New Delhi : This is important news for central employees. The government has issued a new guideline regarding pension. It clarifies that if an employee contributes to the National Pension Scheme (NPS), he can open another pension account under this scheme. This guideline has been issued by the Pension Fund Regulatory and Development Authority (PFRDA). This decision of the government will benefit millions of employees of the country.
Under this, employees will now have the option of more than one pension scheme. They can operate three pension accounts. The first is a Tier One account which is considered mandatory. This is mainly a pension account. Second tier to account, where there is no restriction on withdrawal of funds. However, no tax benefit is available on this. Tier three account comes in third order. Its specialty is that it is an account with a lock-in period of three years.

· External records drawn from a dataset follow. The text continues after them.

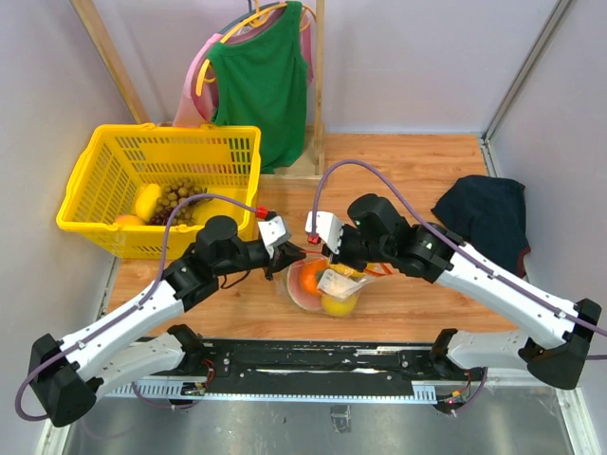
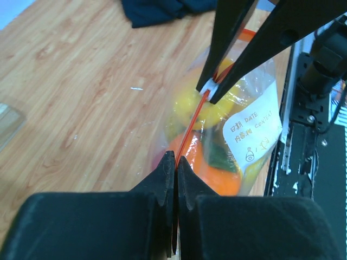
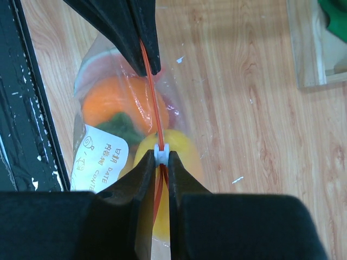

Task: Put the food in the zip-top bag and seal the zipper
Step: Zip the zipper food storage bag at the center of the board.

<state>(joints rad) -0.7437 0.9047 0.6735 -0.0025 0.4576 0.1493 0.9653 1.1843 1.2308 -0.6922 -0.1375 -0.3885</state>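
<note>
As food (image 3: 111,100) sits inside bag (image 3: 103,160) on tabletop (image 1: 427,171), step = sealing: L hand (image 2: 176,162) clamped on zipper (image 2: 191,127) end, R hand (image 3: 161,158) pinching slider (image 3: 161,152). Next: draw slider along zipper, keeping it taut.

**A robot test booth stocked with household props**

Plain pale walls (image 1: 38,114) box in a wood-grain table (image 1: 408,166). Two robot arms (image 1: 142,308) are bolted to a black rail (image 1: 313,358) at the near edge. A yellow shopping basket (image 1: 218,156) sits far left. A wooden rack (image 1: 320,85) at the far side holds a green shirt (image 1: 261,85).
</note>
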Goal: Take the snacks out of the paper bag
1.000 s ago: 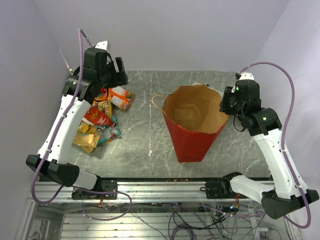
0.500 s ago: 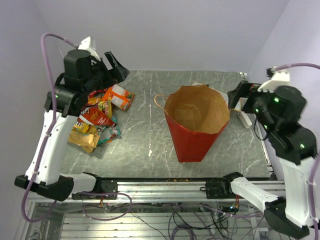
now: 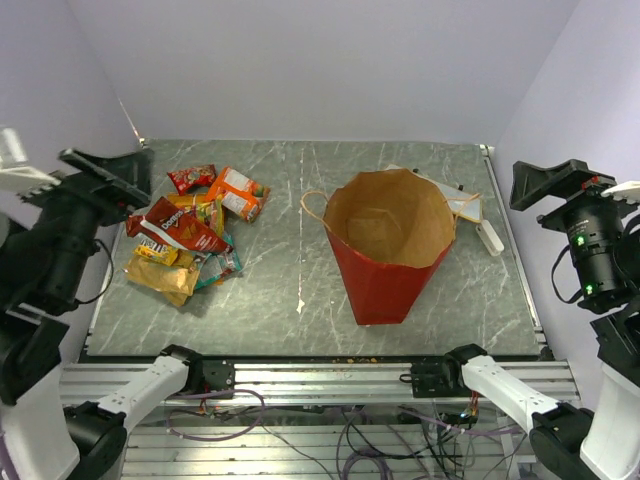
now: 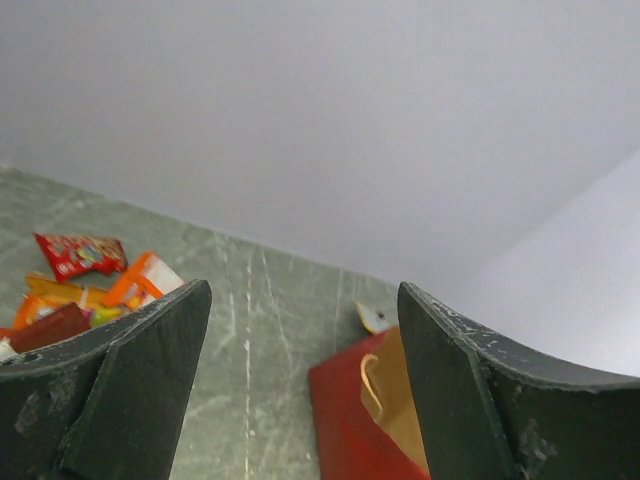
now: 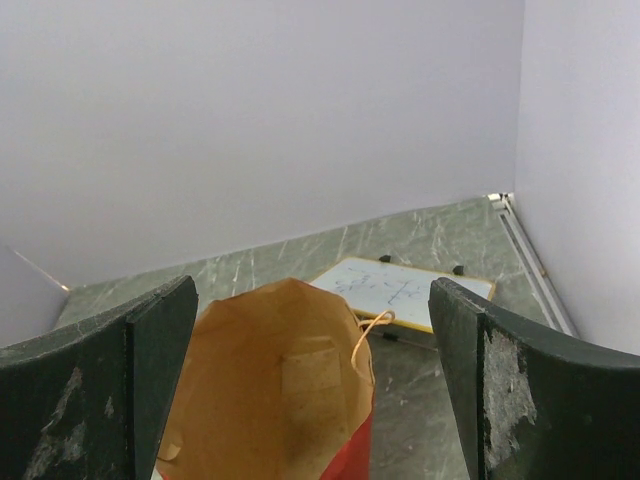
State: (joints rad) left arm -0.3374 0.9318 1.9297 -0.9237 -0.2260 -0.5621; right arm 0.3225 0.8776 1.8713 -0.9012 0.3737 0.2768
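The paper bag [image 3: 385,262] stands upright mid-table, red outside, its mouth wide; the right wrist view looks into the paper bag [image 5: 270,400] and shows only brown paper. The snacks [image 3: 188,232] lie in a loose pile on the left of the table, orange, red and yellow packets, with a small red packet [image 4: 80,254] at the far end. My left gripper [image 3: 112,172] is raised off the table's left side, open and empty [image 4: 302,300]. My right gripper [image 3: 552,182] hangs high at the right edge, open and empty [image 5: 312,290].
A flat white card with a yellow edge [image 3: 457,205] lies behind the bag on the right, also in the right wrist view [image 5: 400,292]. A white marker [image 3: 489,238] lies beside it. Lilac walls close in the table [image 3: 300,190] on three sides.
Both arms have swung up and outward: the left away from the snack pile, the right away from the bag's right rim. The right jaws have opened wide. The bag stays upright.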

If the employee gives contribution in this account, then he is given the benefit of tax deduction of up to Rs 1.5 lakh in line.
The central government started the National Pension Scheme Tier to Tax Saver Scheme for government employees in July 2020 ie last month. Recently, the government had issued an order regarding the Protection of Pay for the salary security of central employees.
DoPT, Department of Personnel and Training, Ministry of Personnel, Public Grievances and Pensions, issued an order in this regard by issuing an office memorandum. Accordingly, if an employee gets recruited in a separate service area or cadre through direct recruitment, then he will be given a pay off protection. This facility will be given to employees in accordance with the FR22-B (1) rule of the Seventh Pay Commission.